Gardening is an incredible mix of joy and frustration – joy when the plants you read about and ordered live up to your expectations, frustration when they don’t survive longer than the first year. Then you question yourself. What could you have done differently? More or less sun or shade? More or less water? Different soil? Better drainage? Nothing? I tend to try a plant more than once if I really want it but the third time it dies, I admit that I will have to find something else to put in that spot.

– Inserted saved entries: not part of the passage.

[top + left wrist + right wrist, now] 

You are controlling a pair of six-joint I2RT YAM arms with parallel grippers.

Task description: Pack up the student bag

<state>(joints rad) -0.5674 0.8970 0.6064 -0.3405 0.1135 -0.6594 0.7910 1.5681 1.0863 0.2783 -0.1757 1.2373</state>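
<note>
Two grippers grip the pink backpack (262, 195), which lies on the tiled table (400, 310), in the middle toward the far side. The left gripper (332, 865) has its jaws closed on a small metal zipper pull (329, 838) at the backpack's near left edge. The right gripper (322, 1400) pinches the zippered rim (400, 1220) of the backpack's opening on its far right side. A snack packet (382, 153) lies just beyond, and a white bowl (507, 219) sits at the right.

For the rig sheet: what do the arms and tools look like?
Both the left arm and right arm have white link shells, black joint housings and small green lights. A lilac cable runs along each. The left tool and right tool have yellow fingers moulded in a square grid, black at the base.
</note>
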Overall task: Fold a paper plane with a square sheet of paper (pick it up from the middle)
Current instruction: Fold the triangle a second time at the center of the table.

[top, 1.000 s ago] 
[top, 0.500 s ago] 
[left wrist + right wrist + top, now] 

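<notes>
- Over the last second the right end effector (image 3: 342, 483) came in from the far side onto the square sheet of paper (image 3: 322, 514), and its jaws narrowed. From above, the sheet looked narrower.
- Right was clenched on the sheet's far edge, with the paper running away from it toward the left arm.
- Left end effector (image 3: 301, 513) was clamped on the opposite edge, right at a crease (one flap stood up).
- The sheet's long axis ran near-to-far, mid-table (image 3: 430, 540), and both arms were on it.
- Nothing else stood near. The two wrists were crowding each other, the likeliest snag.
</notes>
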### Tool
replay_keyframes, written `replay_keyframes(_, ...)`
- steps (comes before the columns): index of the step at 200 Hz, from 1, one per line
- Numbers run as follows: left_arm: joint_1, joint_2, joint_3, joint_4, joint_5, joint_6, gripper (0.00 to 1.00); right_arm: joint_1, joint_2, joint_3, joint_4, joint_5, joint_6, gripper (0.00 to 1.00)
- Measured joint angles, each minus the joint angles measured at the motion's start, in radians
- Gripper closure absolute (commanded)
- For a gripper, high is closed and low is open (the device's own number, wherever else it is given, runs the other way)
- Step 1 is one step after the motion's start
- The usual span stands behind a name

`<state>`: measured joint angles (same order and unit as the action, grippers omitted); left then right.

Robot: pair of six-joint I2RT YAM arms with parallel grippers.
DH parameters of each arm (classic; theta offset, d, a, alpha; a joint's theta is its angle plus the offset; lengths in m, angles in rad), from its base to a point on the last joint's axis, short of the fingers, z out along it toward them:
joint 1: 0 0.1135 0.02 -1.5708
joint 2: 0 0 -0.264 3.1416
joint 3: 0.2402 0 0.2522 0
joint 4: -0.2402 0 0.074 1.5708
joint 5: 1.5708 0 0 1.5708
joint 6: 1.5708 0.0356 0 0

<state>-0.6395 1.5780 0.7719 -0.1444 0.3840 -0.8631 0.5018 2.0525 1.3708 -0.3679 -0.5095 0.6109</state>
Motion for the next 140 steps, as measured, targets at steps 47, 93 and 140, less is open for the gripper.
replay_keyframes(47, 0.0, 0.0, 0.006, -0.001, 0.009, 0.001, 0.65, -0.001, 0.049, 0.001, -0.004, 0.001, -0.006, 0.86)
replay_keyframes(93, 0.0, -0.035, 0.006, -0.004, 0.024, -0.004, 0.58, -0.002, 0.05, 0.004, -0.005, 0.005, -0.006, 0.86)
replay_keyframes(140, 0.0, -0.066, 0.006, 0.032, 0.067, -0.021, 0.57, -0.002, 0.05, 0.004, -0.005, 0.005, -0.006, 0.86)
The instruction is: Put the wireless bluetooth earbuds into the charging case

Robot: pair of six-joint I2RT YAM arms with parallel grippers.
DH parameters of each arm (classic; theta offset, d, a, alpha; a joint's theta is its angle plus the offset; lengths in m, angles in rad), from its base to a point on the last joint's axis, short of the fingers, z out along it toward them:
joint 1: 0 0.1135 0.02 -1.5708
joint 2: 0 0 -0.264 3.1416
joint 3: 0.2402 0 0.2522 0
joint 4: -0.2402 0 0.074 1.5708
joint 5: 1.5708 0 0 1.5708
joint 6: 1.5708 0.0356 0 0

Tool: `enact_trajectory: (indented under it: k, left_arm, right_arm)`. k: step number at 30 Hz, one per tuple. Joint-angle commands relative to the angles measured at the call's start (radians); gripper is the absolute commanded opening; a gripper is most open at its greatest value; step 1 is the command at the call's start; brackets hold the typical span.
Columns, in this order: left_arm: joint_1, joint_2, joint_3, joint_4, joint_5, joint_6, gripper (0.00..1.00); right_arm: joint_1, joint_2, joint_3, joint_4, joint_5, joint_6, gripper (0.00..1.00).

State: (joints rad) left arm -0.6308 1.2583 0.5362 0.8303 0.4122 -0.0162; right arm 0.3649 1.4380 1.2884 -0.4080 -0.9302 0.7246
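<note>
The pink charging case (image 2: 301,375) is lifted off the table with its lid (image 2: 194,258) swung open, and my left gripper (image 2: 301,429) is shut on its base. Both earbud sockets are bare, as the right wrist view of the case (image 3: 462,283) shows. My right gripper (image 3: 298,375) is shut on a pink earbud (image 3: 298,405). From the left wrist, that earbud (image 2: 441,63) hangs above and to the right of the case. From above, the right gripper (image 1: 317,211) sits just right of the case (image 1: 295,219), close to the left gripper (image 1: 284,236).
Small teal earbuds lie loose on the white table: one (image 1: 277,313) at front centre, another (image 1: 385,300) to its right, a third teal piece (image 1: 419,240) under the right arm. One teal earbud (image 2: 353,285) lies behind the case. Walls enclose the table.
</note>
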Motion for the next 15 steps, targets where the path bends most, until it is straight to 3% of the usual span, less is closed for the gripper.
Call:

I have kept a garden journal for years so that I can record my successes and my failures. My journal of choice is the Royal Horticulture Society’s A Gardener’s Five Year Record Book, available from Amazon. It’s a bit pricey but worth it to me. I use it to keep track of the weather in comparable years, both temperatures and precipitation, since it is arranged not only by month but also by week. I have learned, for instance, that global warming is not a figment of the imagination. I can track how much earlier specific plants are continuing into bloom. For instance, Leucojum aestivum (Summer Snowflake) is a hardy bulb that used to start blooming at the beginning of May; now it starts blooming in early April.
It never occurred to me when I started gardening, basically before computers, that I could create a database of plants in my landscape. Like a good gardener, I kept a file of plant purchases. Thank goodness because I have been able to use those files to create a database going back to 1994 that shows me the name of the plant, where I purchased it, in which year, where I planted it, and comments about cause of death, longevity, color of bloom, unexpected aspects, etc. I sometimes amaze myself when I consult the database only to find that I have previously grown a particular plant.
When we read catalogs, bloom time is usually somewhat fuzzy but between my journal and the database, I can usually pin down the bloom time fairly well. The other thing that helps is my photo library. I caption all of my photos with plant names, location, and date. With Photoshop, I can use the FIND function, entering the plant name and all photos with that plant will then appear and I can compare dates.
I mentioned earlier that I record plant location in my database. Let’s just say that sometimes I have forgotten where a plant is and, sadly, I didn’t even give it a marker (my database says that I’ve planted over 3000 kinds since 1994 plus memory is not what it used to be). Years ago, I purchased a Brother labeling machine (like a small typewriter) in order to print out virtually indestructible plasticized labels that I attach to zinc markers. I have learned the hard way not to plant unless I have already created the label and put the marker in the pot. The zinc markers are available from several different sources in varying heights and widths.
How do you keep track of your gardening efforts? What will you plant this year?